En el mismo contexto habría que incluir también esas otras leyendas que hablan de la misteriosa "Mesa de Salomón" que se encontraba en la "Cueva de Hércules" antes mencionada. Se dice que esa Mesa fue mandada hacer por el rey Salomón para el Templo de Jerusalén, trasladándose posteriormente a Toledo después de la destrucción de aquél. Las descripciones que de ella nos han llegado proceden sobre todo de autores árabes, como el geógrafo al-Idrisi. La Mesa era de oro y plata, y su forma circular estaba bordeada por tres hileras de piedras preciosas, una de perlas, otra de rubíes y otra de esmeraldas, que simbolizaban el cielo de las estrellas fijas. Sobre su superficie había dibujados doce panes, que representaban los doce signos del zodíaco, y en donde también aparecían incrustadas siete piedras preciosas más, que a su vez simbolizaban los siete planetas. Estaba sostenida por 365 pies de oro, que aludían a los días del ciclo anual y del calendario luni-solar. Como podemos ver nos encontramos ante un símbolo de la propia estructura cósmica y celeste, pero al mismo tiempo es un objeto sagrado que alude a la constitución de una autoridad espiritual que tuvo su sede en Toledo manifestándose en diferentes períodos de su historia. Por otro lado, es muy probable que la denominación de "Jerusalén de Occidente" dada a Toledo durante la Edad Media tuviera su origen en esta leyenda y en los sucesos acaecidos en torno a ella. Se trataba en cualquier caso, de identificar espiritualmente y ver en la ciudad castellana una imagen o reflejo de la propia Jerusalén, la "Ciudad de la Paz" y centro del mundo para las tres religiones abrahámicas. ¿Y no fue en cierto modo Toledo en determinados momentos de la Edad Media y concretamente durante el reinado de Alfonso X, un punto de referencia "central" no sólo para la España de las tres culturas sino también de la Cristiandad medieval?

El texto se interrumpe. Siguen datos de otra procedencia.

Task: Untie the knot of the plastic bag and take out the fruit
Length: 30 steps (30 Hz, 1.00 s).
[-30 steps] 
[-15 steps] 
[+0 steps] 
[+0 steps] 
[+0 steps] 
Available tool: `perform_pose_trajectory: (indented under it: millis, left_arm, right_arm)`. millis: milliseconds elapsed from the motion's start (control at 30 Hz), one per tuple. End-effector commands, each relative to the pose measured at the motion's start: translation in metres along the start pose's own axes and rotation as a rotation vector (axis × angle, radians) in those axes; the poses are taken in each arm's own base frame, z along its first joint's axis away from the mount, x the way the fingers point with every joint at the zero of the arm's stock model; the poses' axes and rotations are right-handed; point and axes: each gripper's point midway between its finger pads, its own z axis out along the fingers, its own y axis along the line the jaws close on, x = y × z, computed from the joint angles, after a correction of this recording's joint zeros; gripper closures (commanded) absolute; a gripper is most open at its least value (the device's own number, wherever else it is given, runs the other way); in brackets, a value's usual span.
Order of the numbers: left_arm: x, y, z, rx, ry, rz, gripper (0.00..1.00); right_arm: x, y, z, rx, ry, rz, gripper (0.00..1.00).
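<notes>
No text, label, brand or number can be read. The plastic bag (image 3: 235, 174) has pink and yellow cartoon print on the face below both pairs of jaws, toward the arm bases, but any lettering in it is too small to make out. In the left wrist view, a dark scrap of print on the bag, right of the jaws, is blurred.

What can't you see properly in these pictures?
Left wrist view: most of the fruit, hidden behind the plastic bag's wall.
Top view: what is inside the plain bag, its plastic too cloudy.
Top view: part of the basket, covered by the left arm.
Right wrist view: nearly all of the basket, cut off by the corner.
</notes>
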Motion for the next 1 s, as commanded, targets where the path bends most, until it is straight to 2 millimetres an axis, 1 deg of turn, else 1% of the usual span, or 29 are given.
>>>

Absorto en estas reflexiones cuando el viajero abandona Toledo advierte que su memoria se ha refrescado en las aguas siempre vivas del símbolo, el mito y la leyenda, las que fertilizan el ahora presente abriéndole a una realidad "otra" mucho más universal y al mismo tiempo más próxima a su verdadero ser. Recuerda el epitafio inscrito en una de esas lápidas que vio en la judería toledana: "Atesórase en esta sepultura un asperjador hijo de asperjador varón... su gloria está en las regiones de la Vida, pues hizo descender la lluvia..."

Francisco Ariza 

Nota
(*) [Esta nota apareció originalmente en la Revista SYMBOLOS: Arte - Cultura - Gnosis, Nº 7, Solsticio Invierno 93 - Verano 94. Guatemala, 1994. No hallándose ya en la web de la revista se publica hoy aquí con el permiso expreso de su autor.]